# walking the dogs



## ruckusluvr (Oct 28, 2009)

do you walk your dogs daily?
if not how often? how far/long?

is daily walking really a necessity? i have 3 acres fenced in that my dogs run around on, and we play fetch, disc, and do agility in the yard usually daily.

i have been going on daily walks unless the weather is horrible for 4 years. i just recently starting cutting back and i dont walk the dogs on mondays or fridays. i have not notice any difference in their behavior.
I was told that with a dog like Ruckus he has to be walked every day for 1 hr. (ruckus is aggressive, territorial, reactive... a monster of a dog  )


----------



## RawFedDogs (Jun 16, 2008)

If Ruckus is the sheltie in your avitar, yes, he needs LOTS of exercise. You can't give him too much. Hearding dogs are like that. They are bred to run all day long and if they don't get enough exercise they can be difficult to live with. I would say walking an hour a day is not nearly enough exercise for him. If you can find a way to run him for an hour a day, that would be closer to what he needs.


----------



## Eurobox (May 17, 2010)

I do not walk mine daily, but I exercise them hard a couple of times a week. I will take them to the park (331 acres) and run them for about 2 hours. The next day they will have off. I find that this works better for my dogs. If I just try to walk them they will come home and rest for maybe an hour or two, and be ready to go again! 

But to answer your post, I don't think that running on your property will satisfy them after a while. Think of it this way, when you were a kid, if your mom told you you could only play on the block you lived on, it would have gotten boring very quickly. Dogs need stimulation, which means change of scenery, different sights and sounds, and most importantly smells! Maybe run them on the property a couple of times a week, and then take them somewhere different the other days. :smile:


----------



## ruckusluvr (Oct 28, 2009)

RawFedDogs said:


> If Ruckus is the sheltie in your avitar, yes, he needs LOTS of exercise. You can't give him too much. Hearding dogs are like that. They are bred to run all day long and if they don't get enough exercise they can be difficult to live with.
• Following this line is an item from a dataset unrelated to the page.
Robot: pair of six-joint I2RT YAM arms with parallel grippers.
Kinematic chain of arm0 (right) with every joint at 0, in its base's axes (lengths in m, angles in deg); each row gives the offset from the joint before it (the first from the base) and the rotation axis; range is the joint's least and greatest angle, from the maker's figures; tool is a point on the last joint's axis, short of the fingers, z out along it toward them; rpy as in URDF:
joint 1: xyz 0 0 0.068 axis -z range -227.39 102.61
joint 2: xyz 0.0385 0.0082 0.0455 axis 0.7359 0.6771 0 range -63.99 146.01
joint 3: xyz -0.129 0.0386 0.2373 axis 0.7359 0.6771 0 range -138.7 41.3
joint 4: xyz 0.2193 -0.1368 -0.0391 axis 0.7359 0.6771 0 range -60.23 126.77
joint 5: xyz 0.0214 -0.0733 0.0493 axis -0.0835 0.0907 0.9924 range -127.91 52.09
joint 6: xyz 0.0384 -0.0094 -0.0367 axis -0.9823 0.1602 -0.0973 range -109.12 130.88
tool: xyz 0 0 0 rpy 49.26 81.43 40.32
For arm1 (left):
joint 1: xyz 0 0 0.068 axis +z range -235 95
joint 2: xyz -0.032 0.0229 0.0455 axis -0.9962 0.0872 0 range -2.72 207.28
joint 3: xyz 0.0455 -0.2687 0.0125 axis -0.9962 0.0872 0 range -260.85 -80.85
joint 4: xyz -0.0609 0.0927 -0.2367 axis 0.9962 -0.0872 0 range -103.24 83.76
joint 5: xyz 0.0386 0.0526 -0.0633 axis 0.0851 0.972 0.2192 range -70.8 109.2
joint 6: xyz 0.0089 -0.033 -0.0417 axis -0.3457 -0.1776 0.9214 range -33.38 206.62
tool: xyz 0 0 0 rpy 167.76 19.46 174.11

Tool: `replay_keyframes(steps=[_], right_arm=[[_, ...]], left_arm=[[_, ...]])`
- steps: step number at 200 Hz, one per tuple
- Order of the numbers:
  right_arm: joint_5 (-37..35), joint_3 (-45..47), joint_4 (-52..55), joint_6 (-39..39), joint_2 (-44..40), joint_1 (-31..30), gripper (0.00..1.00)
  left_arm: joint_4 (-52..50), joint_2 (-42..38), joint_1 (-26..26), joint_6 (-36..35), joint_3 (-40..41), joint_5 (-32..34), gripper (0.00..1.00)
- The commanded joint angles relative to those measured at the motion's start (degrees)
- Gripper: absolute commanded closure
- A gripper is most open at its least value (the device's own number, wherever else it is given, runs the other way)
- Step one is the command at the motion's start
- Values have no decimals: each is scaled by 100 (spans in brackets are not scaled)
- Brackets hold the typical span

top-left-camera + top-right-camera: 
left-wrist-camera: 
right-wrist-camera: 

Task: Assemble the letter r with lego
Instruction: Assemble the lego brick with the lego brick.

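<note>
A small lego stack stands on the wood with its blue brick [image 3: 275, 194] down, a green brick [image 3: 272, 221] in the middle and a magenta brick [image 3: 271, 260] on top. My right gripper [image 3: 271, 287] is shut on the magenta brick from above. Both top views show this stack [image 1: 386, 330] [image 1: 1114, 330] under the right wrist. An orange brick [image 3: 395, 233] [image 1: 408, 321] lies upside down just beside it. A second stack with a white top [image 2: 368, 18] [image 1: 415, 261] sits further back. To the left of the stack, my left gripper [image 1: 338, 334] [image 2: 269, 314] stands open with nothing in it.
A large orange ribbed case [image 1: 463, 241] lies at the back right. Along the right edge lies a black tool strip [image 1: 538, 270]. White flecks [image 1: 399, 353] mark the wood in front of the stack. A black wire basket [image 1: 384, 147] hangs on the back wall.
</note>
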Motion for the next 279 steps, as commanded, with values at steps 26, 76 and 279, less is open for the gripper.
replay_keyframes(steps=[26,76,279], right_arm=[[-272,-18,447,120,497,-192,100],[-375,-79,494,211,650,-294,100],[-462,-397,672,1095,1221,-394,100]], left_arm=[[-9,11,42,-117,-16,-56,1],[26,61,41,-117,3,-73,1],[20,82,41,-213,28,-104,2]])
I would say walking an hour a day is not nearly enough exercise for him. If you can find a way to run him for an hour a day, that would be closer to what he needs.


actually that is Lynn 

Ruckus gets an hour walk, but no telling how long we are outside running and playing, throwing a Frisbee or playing with the flirt pole!
i bet atleast 1 hr, on weekends or pretty days more like 2 hrs.
I do all of that with Lynn too. Lynn is actually higher energy than Ruckus. I have had border collies in the past, and there are 2 jack russells in my family. 
Lynn can run circles around the border collie, and the jacks!


----------



## RawFedDogs (Jun 16, 2008)

Cool, sounds like you are doing a good job of exercising both yourself and your dogs. :smile:


----------



## DaneMama (Jun 27, 2008)

We run our dogs everyday or close to that for about a half hour. Maybe two times a week we will go for a longer hike or walk. Once we move to the mountains I can see us going for a daily hike.


----------



## Guest (Aug 4, 2010)

I exercise all 3 of my dogs twice daily, (weather permitting) for about 45 minutes in the morning, and then an hour to 90 minutes in the evening. I take a 3 mile walk with the Lab up to 3 times each week.


----------



## wags (Jan 31, 2009)

I walk my dogs everyday (weather permitting) gee I have walked in the rain LOL! And on days when I feel like it we go twice! Thats not always believe me! We go for 3 mile walks either around my home, I have another nice area I drive to where their are small lakes they can walk into and cool off its a park setting where kids play soccer, baseball and they have nice paths for people to walk and a doggy drinking fountain (too cute):wink: Also a very wooded area we like to drive to and take a nice long walk. I have a pool in the back yard and the labs~ of course~ can't get them out of it LOL so exercise they do getand I have a doggy life jacket for Grodon but he's not to fond of swimming!! With playing with them walking them and swimming they are happy pups!:biggrin:


----------



## moon (Jul 15, 2010)

Jake and I walk 1/2 hour in the morning and 1/2 hour in the evening almost every day. (Well I walk - he mostly runs) Jake also runs loose on the farm all day. ACD's have only 2 speeds: warp speed and asleep.


----------



## ruckusluvr (Oct 28, 2009)

my shelties seem to get too hot and stop enjoying the walk after about 30 minutes.
i live on the KY/TN border. its been around 78 degrees at 5:45 am. 98-100+ in the afternoons (we do not walk then) and about 78 after 7:45

we have been going swimming at the creek almost daily for a while now! trying to beat the heat


----------



## MollyWoppy (Mar 19, 2010)

My cattle dog x does 7-8 miles daily during the winter, (3 mile bike ride pm, 4-5 mile fast walk a.m.). In the summer we are down to a 2-3 mile bike ride at 5-6am, and a 1 mile run/fast walk in the evening with a swim at the beach half way through. Then another 20 laps in the pool with a 1/2 mile walk late at night. 
Plus, the dog park, but its too hot so the dogs just lie round mostly. 
Sounds alot when its in writing, but its not really.
I take her everywhere with me during the day just to keep her brain busy, otherwise she is a right pain in the arxxse. (BTW every second night, the cat walks 1/2 mile with us!). I'm dreading the time she (dog) starts getting old and slows down.


----------



## magicre (Apr 7, 2010)

i walk my dogs every day. they walk 2 miles per day, which is enough for a pug and an old corgi mix.....and an old me.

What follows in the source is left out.